═══ Dataset excerpt

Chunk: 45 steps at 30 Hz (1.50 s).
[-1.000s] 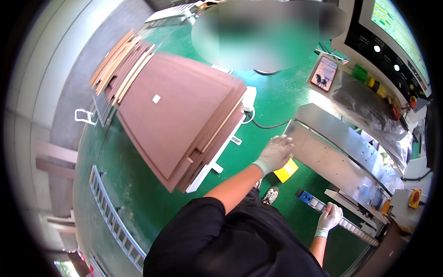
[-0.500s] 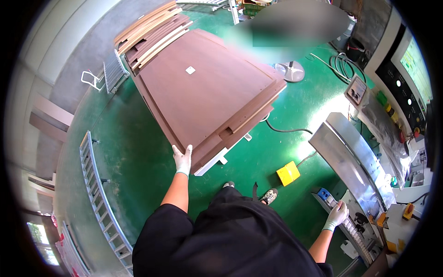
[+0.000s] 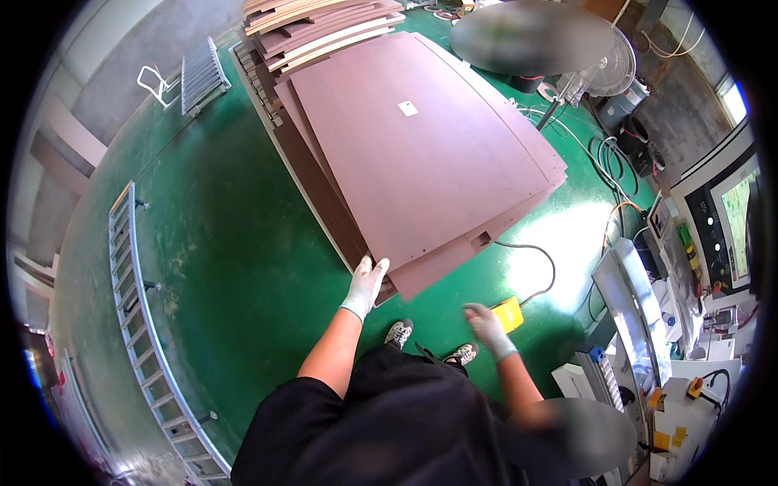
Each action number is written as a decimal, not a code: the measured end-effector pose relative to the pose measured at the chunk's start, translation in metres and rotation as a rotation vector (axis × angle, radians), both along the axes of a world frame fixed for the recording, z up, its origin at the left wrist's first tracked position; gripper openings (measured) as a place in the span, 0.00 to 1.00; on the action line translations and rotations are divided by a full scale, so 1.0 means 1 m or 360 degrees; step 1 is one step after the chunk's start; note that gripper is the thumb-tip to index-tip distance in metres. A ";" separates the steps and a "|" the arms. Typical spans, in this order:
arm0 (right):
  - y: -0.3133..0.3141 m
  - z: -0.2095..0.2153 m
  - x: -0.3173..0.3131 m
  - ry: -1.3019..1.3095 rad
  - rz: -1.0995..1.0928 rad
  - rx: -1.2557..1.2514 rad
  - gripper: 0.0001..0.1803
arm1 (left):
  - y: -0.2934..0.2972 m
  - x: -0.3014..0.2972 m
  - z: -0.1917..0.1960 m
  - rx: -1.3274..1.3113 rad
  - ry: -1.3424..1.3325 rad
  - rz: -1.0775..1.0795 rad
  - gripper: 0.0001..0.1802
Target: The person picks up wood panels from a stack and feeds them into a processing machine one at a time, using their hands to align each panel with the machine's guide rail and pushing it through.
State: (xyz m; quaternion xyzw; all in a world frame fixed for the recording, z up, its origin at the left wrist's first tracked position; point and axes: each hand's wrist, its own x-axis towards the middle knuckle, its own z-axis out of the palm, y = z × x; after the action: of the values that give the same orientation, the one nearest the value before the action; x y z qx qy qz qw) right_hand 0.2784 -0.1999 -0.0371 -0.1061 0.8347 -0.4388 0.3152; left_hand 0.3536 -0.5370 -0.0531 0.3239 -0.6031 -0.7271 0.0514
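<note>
A large reddish-brown panel (image 3: 438, 154), with a small white label on its face, lies on top of a stack of similar panels. It sits at an angle to the sheets below, whose dark edges (image 3: 328, 194) show along the left side. My left hand (image 3: 369, 282), in a pale glove, is closed on the panel's near left corner; some fingertips are hidden at the edge. My gloved right hand (image 3: 486, 328) is off the panel, in the air in front of the yellow foot pedal (image 3: 508, 314). Motion smears its fingers, and no held thing shows.
A roller conveyor section (image 3: 134, 324) runs along the left. Behind the panel are stacked brown strips (image 3: 324, 32) and a fan (image 3: 612, 69). At right stands a machine with a screen (image 3: 737, 219) and a bent metal guard (image 3: 628, 292). A black cable (image 3: 553, 271) curves over the green floor.
My right hand has left the machine at the right and come inward beside the foot pedal. My left hand stays at the panel's corner. The top panel now sits askew on the stack.
</note>
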 end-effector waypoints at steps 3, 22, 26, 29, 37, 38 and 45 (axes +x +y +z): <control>-0.061 0.017 0.031 -0.0106 0.0433 -0.0076 0.19 | -0.022 0.002 0.058 0.0423 -0.0431 -0.0309 0.25; -0.056 0.035 0.082 -0.1267 -0.1013 -0.1174 0.27 | 0.014 0.062 0.010 -0.0685 -0.0399 -0.0746 0.35; 0.005 0.063 0.086 -0.1013 -0.1091 -0.1194 0.28 | -0.052 0.010 0.017 -0.0341 -0.0050 0.0232 0.36; 0.058 0.088 0.103 -0.0792 -0.1254 -0.1112 0.29 | -0.114 -0.023 0.025 -0.0263 0.0035 0.0345 0.36; 0.172 0.057 0.194 -0.0498 -0.1897 -0.0850 0.23 | -0.205 -0.041 0.006 -0.0439 0.0091 0.0221 0.40; 0.178 0.058 0.204 -0.0510 -0.1953 -0.0879 0.23 | -0.201 -0.040 0.009 -0.0436 0.0109 0.0219 0.39; 0.203 0.061 0.247 -0.0250 -0.2037 -0.0440 0.25 | -0.240 -0.055 -0.003 -0.0088 0.0216 -0.0187 0.36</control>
State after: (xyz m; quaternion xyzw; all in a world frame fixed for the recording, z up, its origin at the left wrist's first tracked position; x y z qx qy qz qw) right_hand 0.5251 0.0034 0.0242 0.4040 0.6435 -0.6492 0.0355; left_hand 0.2987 -0.7772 -0.0563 0.2363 -0.6361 -0.7322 0.0584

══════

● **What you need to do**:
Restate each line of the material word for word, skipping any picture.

● **Written answer**:
Chunk: 45 steps at 30 Hz (1.50 s).
[-1.000s] 
[-0.500s] 
[+0.000s] 
Each action number is written as a decimal, not a code: the measured end-effector pose relative to the pose measured at the chunk's start, translation in metres and rotation as a rotation vector (axis × angle, radians), both along the axes of a world frame fixed for the recording, z up, its origin at the left wrist's first tracked position; gripper openings (measured) as a place in the span, 0.00 to 1.00; on the action line translations and rotations are divided by a full scale, so 1.0 means 1 m or 360 degrees; step 1 is one step after the chunk's start; note that gripper is the thumb-tip to index-tip distance in metres. A ";" separates the steps and a "|" the arms. Typical spans, in this order:
arm0 (right):
  - y: -0.3133..0.3141 m
  - z: -0.2095..0.2153 m
  - x: -0.3173..0.3131 m
  - ry: -1.3019..1.3095 rad
  - rz: -1.0995..1.0928 rad
  - rx: -1.2557..1.2514 rad
  - gripper: 0.0001..0.1803
arm1 (left):
  - y: -0.2934..0.2972 m
  - x: -0.3014..0.2972 m
  - z: -0.1917..0.1960 m
  - rx: -1.3274..1.3113 rad
  - ry: -1.3424..1.3325 rad
  - rz: -1.0775..1.0795 rad
  - gripper: 0.0001..0.1802
Target: The person picks up wood panels from a stack and feeds them into a processing machine one at a time, using their hands to align each panel with the machine's guide rail and pushing it through.
State: (xyz m; quaternion xyzw; all in a world frame fixed for the recording, z up, its origin at the left wrist's first tracked position; point and axes: each hand's wrist, its own x-axis towards the middle knuckle, its own z-axis out of the palm, y = z × x; after the action: of the values that give the same orientation, the one nearest the value before the action; x y z qx qy qz qw) right_hand 0.2784 -0.1999 -0.0371 -0.1061 0.8347 -0.4388 0.3152; left_hand 0.3536 -0.5370 -0.0531 0.3239 -0.6031 -0.7271 0.0514
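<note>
A large reddish-brown panel (image 3: 438, 154), with a small white label on its face, lies on top of a stack of similar panels. It sits at an angle to the sheets below, whose dark edges (image 3: 328, 194) show along the left side. My left hand (image 3: 369, 282), in a pale glove, is closed on the panel's near left corner; some fingertips are hidden at the edge. My gloved right hand (image 3: 486, 328) is off the panel, in the air in front of the yellow foot pedal (image 3: 508, 314). Motion smears its fingers, and no held thing shows.
A roller conveyor section (image 3: 134, 324) runs along the left. Behind the panel are stacked brown strips (image 3: 324, 32) and a fan (image 3: 612, 69). At right stands a machine with a screen (image 3: 737, 219) and a bent metal guard (image 3: 628, 292). A black cable (image 3: 553, 271) curves over the green floor.
My right hand has left the machine at the right and come inward beside the foot pedal. My left hand stays at the panel's corner. The top panel now sits askew on the stack.
</note>
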 end-effector waypoints at steps 3, 22, 26, 29, 37, 38 and 45 (axes +x +y +z): <control>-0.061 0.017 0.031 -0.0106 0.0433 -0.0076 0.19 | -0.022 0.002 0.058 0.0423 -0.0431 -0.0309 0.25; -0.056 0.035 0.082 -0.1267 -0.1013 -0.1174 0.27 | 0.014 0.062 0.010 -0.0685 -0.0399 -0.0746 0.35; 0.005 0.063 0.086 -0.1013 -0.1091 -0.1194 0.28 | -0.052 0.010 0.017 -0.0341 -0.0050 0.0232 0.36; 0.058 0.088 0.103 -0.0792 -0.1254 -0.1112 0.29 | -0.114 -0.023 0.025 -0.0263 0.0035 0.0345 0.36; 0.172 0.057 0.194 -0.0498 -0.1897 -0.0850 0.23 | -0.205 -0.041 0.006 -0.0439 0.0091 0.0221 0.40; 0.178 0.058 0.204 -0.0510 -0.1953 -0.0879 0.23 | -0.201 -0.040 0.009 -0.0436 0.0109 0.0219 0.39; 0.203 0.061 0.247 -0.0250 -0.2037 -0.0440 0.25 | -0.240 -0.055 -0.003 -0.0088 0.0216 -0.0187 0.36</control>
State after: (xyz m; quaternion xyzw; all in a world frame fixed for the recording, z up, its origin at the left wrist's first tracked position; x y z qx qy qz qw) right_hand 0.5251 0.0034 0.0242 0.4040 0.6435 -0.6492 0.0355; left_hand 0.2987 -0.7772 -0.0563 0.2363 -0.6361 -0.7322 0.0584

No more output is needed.